GIVEN MATERIAL
Start of Block

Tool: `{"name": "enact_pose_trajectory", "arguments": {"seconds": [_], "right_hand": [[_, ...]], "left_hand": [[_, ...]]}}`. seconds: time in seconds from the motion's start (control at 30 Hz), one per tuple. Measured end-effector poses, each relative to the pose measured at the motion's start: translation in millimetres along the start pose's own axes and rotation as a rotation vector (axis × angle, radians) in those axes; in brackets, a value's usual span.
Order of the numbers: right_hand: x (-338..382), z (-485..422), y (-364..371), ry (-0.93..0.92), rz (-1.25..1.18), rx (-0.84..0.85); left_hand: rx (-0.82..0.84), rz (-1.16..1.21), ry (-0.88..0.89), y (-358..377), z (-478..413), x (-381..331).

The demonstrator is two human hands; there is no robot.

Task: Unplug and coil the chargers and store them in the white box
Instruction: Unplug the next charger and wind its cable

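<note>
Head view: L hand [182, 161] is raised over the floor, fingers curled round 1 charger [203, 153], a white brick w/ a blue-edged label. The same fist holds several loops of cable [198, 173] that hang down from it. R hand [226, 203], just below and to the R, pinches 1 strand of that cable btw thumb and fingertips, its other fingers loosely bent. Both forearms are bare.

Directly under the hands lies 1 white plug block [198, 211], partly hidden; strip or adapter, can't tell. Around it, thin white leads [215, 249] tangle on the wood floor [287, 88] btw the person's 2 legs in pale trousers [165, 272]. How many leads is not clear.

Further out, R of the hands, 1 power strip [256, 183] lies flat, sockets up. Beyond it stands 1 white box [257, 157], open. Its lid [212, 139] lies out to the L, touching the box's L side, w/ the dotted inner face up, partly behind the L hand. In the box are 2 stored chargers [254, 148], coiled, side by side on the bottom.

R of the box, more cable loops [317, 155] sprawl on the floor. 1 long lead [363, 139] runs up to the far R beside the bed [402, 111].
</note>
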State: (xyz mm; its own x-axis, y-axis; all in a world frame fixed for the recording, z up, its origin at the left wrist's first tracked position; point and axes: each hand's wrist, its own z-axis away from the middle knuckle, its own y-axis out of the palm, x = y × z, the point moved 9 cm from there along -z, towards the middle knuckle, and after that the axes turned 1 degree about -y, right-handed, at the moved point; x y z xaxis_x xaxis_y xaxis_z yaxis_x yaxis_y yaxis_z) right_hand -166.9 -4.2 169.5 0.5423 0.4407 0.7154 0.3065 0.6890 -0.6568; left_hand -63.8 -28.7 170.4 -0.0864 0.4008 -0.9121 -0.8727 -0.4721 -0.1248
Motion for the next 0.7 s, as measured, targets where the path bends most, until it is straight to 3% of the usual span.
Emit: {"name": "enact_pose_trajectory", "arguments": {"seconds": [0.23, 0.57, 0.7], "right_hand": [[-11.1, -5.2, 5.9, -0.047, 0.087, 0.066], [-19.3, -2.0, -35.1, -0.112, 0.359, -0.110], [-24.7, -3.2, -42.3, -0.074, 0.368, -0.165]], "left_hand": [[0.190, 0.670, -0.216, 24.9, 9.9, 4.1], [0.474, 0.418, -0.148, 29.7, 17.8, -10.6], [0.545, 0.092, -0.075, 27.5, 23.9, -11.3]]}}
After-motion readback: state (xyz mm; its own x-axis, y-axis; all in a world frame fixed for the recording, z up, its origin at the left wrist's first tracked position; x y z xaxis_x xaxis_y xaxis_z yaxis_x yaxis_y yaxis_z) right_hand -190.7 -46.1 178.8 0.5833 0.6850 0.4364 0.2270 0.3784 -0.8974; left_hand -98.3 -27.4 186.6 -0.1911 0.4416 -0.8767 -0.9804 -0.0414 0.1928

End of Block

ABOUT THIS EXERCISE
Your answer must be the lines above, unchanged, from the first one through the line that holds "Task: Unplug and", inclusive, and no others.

YOUR SOLUTION
Tool: `{"name": "enact_pose_trajectory", "arguments": {"seconds": [_], "right_hand": [[_, ...]], "left_hand": [[_, ...]]}}`. seconds: time in seconds from the motion's start (control at 30 Hz), one per tuple. Measured end-effector poses, each relative to the pose measured at the motion's start: translation in millimetres along the start pose's own axes and rotation as a rotation vector (axis × angle, radians) in those axes; in brackets, a value's usual span.
Order of the numbers: right_hand: x (-338..382), z (-485..422), y (-364..371), ry (-0.93..0.92), rz (-1.25..1.18), rx (-0.84..0.85); left_hand: rx (-0.82..0.84), rz (-1.16..1.21), ry (-0.88..0.89), y (-358..377), z (-478..413), x (-381..331).

The demonstrator is two human hands; there is no robot.

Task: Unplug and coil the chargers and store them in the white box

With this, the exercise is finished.